April 3, 2013
New figures from the OECD, released today, show that aid from EU-15 has fallen for the second year in a row, with a €10 billion shortfall on their 2010 target of 0.51%. Aid as a share of national income has fallen from 0.44% last year to 0.42%, shattering even further their promise to give 0.7% of their national income to the poorest by 2015.
This wholesale disinvestment means that poor countries will suffer more from the mess made by rich country bankers, and have less to contribute to helping drive the world economy forward. Farmers won’t get the help they need to grow more food, and 90 million children will go without education as European aid pledges to poor countries are breached.
Western European countries have performed even worse than the global trend. The biggest cuts were made by Spain (- 49%) and Italy (- 34%), with Belgium and Ireland also significantly dropping their aid. Even countries such as Germany – the economic powerhouse of Europe – and France, which are traditionally big donors, also cut their aid, with the latter not even reaching the average EU-15 aid level.
By contrast, Luxembourg, Sweden, Denmark and the Netherlands continue to meet their pledge to give more than 0.7 per cent of national income in aid, although the last three slightly decreased their aid, while the UK has budgeted to meet the 0.7 target this year, despite having been in economic recession.
The fact that the UK has kept up its aid shows that other donor countries could stick to their pledges if they cared. It’s not an issue of money but of political will.
Against the backdrop of the crumbling of the 0.7 per cent aid goal, innovative tools for development financing are absolutely critical and are now needed more than ever.
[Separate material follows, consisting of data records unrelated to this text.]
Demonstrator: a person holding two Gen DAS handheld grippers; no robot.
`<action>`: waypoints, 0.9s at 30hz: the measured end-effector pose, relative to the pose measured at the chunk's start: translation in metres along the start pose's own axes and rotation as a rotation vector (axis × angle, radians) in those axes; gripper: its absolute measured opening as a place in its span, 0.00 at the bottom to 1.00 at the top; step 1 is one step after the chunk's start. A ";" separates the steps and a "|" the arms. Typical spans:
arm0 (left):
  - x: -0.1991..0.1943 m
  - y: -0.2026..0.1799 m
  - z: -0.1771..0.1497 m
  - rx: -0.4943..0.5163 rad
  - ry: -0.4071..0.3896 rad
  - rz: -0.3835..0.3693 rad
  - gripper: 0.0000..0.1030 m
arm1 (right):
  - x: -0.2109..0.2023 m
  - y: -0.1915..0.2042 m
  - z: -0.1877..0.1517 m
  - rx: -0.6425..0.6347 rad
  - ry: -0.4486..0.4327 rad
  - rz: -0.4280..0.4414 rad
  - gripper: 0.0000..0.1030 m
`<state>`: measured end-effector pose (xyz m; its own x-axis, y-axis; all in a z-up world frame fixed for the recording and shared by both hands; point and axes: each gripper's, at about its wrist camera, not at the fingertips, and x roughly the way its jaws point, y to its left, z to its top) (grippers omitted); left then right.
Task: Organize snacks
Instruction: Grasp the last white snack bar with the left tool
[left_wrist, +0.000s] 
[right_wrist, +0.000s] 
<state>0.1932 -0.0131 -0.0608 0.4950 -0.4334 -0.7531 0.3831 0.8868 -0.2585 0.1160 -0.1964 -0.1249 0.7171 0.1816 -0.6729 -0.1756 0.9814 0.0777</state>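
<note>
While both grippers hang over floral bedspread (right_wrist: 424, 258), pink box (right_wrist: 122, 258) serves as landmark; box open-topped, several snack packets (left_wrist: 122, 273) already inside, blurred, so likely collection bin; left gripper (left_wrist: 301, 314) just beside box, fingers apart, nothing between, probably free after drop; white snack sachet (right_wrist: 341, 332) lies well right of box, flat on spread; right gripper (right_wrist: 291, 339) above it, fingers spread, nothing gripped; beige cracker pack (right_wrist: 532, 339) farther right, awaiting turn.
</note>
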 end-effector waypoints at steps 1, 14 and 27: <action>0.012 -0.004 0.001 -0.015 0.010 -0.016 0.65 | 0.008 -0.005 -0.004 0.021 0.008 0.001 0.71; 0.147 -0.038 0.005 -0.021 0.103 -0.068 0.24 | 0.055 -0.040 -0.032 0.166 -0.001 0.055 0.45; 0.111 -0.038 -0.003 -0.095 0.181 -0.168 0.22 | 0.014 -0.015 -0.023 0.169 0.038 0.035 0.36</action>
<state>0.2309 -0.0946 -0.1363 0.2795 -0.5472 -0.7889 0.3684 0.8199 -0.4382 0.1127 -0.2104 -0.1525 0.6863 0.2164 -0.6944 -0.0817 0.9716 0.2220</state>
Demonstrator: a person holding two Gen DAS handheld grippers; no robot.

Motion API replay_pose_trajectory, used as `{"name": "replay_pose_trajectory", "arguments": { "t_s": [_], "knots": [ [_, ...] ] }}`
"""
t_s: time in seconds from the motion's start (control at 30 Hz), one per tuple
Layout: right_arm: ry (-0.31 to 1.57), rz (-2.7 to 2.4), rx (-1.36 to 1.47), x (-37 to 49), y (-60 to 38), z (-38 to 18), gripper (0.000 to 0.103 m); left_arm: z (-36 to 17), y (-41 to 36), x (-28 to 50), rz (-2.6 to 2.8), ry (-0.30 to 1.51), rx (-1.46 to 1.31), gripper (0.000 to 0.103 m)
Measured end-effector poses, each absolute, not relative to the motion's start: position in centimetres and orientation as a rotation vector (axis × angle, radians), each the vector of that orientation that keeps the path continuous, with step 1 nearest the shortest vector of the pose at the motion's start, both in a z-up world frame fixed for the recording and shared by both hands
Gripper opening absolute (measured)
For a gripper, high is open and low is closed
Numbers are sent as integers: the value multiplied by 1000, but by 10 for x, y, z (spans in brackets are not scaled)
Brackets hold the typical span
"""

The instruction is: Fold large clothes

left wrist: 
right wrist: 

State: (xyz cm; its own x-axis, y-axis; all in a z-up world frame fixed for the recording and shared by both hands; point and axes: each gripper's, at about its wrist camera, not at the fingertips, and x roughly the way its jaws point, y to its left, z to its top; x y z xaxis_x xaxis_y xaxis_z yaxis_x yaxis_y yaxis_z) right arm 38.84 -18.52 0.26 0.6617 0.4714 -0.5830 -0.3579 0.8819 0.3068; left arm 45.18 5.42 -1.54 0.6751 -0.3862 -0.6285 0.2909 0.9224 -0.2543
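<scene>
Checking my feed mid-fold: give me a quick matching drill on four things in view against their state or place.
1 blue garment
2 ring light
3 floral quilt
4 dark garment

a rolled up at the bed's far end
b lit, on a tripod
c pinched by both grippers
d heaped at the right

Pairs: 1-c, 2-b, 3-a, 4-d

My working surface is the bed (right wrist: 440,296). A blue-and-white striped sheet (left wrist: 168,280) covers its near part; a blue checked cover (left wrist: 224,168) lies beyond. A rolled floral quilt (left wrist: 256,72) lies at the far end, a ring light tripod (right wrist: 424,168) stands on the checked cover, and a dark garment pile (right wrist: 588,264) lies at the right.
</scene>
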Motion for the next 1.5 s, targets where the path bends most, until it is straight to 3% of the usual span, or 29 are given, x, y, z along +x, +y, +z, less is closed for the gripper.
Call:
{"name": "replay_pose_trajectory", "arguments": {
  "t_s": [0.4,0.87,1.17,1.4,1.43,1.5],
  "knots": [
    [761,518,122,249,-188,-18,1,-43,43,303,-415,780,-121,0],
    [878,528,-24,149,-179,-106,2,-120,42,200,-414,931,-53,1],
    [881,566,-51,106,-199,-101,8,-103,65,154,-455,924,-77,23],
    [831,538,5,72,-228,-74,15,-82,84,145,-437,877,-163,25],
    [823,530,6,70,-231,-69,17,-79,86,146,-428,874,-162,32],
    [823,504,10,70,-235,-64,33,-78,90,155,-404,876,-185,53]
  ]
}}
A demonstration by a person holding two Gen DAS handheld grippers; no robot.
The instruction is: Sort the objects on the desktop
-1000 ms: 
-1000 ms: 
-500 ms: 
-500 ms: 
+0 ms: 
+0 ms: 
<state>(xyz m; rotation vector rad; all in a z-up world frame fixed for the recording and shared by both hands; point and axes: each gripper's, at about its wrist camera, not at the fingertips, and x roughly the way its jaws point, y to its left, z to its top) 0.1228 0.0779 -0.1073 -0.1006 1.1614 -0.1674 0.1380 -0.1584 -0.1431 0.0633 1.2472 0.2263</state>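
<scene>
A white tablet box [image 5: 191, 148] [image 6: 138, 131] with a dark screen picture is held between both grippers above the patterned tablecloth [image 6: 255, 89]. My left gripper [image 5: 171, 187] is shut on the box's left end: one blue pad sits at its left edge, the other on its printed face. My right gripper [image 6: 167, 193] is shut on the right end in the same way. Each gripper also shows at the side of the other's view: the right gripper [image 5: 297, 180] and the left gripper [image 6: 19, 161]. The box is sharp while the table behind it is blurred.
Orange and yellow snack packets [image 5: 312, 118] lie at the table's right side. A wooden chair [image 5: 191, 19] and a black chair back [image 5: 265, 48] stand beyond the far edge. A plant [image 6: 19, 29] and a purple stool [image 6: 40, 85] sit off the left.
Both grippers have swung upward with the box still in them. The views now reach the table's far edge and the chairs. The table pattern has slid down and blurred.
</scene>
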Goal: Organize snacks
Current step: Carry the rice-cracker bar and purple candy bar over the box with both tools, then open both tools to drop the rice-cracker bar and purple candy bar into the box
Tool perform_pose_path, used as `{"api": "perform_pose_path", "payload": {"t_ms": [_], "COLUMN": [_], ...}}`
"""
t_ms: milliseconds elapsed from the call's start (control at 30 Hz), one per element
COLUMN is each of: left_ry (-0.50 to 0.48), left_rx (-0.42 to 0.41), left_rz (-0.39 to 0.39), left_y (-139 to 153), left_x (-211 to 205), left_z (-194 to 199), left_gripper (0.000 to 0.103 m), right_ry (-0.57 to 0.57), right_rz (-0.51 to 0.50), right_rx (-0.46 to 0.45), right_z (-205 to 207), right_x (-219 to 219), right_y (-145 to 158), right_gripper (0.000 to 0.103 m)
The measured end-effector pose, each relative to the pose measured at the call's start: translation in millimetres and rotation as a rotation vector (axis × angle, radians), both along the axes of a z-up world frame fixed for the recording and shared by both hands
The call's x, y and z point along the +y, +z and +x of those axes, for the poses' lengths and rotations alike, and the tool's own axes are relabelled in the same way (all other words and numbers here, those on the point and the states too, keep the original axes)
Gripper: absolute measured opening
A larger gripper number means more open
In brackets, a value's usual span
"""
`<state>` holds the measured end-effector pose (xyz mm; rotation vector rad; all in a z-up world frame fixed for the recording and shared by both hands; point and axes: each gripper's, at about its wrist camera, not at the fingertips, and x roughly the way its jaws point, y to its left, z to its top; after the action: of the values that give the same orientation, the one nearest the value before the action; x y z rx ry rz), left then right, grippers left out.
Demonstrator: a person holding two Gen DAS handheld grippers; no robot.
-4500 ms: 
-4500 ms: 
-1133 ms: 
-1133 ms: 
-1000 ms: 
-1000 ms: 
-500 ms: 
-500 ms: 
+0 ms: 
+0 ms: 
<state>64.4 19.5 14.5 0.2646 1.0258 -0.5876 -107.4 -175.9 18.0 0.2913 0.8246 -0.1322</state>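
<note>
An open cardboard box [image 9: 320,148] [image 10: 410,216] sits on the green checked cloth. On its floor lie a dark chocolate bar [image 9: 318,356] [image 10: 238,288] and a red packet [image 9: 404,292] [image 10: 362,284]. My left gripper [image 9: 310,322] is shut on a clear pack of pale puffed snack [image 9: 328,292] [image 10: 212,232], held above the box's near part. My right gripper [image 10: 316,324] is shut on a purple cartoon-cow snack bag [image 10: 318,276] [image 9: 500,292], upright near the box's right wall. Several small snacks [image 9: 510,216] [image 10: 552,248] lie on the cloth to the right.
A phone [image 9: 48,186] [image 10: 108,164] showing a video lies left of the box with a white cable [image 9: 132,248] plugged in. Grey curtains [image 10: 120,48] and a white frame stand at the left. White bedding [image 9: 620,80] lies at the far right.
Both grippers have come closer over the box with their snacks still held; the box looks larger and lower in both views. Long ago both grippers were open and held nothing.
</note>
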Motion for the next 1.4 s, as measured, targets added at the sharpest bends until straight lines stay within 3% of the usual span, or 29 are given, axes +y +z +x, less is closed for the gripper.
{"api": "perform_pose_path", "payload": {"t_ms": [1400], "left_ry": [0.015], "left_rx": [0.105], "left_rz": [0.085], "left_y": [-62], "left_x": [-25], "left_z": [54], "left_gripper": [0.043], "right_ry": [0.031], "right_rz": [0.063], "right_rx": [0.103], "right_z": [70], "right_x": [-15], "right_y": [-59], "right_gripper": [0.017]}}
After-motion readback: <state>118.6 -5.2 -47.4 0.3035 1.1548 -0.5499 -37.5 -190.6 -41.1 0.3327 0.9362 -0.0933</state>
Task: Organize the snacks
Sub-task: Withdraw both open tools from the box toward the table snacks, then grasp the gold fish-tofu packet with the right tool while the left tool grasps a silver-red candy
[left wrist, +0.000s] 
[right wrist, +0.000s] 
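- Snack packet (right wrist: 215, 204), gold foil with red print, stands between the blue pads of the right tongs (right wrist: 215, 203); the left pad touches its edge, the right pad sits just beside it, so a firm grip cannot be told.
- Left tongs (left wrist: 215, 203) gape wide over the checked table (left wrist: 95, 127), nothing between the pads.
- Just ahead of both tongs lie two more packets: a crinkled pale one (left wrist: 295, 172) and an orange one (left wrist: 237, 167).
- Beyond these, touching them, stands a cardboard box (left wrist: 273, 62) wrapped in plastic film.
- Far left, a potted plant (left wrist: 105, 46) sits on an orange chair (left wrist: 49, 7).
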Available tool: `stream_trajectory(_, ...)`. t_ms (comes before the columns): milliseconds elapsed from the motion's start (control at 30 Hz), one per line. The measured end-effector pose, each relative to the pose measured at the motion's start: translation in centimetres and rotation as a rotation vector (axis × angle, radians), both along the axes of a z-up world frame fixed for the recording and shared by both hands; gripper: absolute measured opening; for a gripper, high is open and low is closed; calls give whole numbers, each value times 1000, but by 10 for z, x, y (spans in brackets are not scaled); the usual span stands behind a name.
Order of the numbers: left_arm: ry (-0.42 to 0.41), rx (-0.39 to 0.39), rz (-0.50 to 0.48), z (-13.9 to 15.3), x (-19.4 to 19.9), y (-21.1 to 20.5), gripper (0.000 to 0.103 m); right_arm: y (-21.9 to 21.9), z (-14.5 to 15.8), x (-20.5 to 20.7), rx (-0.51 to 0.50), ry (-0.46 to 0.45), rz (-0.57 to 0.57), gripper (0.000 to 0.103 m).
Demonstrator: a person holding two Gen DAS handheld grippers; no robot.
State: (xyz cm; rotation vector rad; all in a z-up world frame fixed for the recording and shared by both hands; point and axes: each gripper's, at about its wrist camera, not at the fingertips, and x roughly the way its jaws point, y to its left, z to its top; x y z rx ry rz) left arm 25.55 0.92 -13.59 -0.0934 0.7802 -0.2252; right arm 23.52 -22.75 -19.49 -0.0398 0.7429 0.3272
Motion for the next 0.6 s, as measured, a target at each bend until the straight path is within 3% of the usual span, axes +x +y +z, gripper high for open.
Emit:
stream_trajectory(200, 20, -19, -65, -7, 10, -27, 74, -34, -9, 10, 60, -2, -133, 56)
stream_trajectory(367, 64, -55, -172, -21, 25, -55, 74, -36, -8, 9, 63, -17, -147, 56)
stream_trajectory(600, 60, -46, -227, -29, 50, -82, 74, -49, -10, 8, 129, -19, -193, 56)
Those 11 EU countries (Belgium, Germany, Estonia, Greece, Spain, France, Italy, Austria, Portugal, Slovenia and Slovakia) who are going ahead with a financial transaction tax (FTT) can expect to raise around €37bn, and should spend a significant part of the money raised to help poor people hit by the economic crisis and climate change.
Europe can no longer stand by as tax dodging and broken aid promises take billions from the pockets of ordinary people.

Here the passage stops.